_What this task involves:_ Going from the top of the listing below to the line that holds "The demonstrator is", reproduce each line exactly; no pictures.

_Information shown:_
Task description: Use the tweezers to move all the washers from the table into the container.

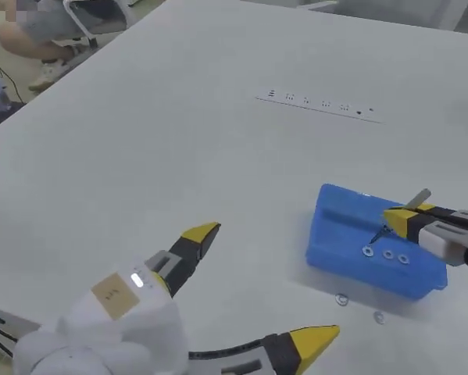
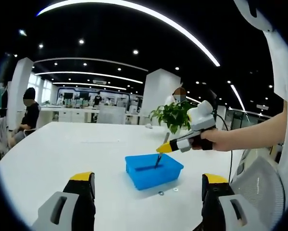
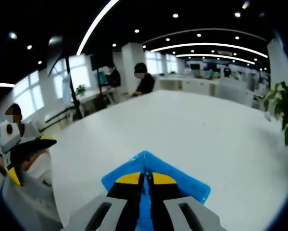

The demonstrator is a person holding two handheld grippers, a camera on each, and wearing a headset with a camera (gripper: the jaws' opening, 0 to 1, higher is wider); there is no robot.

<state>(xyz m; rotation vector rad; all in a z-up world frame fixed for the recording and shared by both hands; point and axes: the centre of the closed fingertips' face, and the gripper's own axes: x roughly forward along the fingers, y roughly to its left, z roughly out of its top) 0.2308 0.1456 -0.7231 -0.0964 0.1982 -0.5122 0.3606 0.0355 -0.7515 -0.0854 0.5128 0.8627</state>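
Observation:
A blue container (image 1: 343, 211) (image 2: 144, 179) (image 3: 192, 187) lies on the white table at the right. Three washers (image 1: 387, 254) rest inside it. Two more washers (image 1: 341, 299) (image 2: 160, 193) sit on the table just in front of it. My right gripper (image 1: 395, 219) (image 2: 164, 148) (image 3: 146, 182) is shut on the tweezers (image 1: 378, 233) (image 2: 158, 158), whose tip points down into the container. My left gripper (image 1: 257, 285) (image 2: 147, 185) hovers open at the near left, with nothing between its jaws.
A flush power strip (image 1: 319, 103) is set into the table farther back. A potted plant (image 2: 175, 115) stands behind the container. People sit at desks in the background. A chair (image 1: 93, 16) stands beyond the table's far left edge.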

_Answer box:_
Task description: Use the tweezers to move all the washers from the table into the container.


The demonstrator is a person holding two handheld grippers, a camera on each, and wearing a headset with a camera (gripper: the jaws' opening, 0 to 1, higher is wider); there is no robot.

This answer requires no further additions.